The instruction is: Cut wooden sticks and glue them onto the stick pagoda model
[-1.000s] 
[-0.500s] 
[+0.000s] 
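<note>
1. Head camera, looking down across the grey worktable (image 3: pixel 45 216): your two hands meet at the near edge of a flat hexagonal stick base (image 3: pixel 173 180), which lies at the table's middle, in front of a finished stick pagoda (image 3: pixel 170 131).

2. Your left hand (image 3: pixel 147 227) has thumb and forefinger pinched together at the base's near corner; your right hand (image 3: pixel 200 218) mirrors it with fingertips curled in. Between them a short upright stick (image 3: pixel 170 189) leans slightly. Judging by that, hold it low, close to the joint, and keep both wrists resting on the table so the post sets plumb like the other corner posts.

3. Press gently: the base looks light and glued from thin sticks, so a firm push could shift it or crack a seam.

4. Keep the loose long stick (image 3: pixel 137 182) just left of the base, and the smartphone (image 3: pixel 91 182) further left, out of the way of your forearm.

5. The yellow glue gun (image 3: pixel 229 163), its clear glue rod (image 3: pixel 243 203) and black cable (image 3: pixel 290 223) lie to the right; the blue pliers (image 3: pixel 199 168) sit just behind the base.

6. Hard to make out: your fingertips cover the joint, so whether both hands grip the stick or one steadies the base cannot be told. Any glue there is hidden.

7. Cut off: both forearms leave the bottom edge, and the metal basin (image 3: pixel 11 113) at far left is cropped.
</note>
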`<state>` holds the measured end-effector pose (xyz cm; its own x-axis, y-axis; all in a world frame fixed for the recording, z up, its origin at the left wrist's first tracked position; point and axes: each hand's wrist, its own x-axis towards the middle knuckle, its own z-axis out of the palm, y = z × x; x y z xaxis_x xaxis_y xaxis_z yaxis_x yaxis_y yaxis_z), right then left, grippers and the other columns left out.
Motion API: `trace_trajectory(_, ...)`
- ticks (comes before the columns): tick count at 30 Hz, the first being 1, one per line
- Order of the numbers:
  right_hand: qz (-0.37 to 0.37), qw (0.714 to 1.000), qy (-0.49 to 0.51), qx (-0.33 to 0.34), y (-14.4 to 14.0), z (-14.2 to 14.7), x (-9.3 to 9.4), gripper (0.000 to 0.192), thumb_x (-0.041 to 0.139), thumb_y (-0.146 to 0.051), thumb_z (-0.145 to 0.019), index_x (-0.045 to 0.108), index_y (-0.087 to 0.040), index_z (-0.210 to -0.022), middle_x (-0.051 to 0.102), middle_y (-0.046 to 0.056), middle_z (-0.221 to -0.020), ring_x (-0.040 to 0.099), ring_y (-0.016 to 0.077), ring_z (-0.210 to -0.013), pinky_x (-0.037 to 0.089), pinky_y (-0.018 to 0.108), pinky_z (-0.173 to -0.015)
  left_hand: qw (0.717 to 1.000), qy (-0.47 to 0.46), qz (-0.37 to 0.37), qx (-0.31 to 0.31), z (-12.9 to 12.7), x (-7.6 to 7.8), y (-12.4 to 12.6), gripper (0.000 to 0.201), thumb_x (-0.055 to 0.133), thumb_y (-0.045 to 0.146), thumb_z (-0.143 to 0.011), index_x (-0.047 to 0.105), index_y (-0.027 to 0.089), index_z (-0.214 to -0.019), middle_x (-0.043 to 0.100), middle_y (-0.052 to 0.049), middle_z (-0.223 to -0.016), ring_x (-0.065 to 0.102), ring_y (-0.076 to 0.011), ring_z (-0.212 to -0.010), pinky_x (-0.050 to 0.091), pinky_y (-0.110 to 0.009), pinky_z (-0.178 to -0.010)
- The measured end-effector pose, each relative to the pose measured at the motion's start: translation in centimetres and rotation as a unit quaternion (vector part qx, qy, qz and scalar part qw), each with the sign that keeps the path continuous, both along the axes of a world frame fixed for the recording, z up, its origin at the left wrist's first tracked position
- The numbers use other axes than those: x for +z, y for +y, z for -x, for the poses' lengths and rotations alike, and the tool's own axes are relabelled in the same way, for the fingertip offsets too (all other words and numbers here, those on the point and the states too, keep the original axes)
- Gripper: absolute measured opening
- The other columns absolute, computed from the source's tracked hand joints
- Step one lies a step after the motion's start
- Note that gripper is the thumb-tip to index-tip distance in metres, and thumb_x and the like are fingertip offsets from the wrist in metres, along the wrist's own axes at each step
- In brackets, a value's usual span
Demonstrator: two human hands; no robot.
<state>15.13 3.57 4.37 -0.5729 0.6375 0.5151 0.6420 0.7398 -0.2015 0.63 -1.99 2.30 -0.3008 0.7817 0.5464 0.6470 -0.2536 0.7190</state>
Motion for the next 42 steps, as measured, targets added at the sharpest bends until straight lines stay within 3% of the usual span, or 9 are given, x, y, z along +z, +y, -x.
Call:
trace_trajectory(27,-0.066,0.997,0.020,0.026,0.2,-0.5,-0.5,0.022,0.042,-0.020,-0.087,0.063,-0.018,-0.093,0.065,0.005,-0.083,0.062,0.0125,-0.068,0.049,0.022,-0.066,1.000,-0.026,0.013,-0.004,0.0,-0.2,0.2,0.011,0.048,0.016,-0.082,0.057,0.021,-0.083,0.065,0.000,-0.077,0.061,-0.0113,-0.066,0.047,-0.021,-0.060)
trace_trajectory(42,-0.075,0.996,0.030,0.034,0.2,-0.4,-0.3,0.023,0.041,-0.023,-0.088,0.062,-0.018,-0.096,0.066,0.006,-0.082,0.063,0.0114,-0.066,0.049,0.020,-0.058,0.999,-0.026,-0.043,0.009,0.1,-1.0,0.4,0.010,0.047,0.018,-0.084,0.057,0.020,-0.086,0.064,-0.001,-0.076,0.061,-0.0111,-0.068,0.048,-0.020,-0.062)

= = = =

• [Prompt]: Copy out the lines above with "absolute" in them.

• [Answer section]:
- Gripper: absolute measured opening
- The other columns absolute, computed from the source's tracked hand joints

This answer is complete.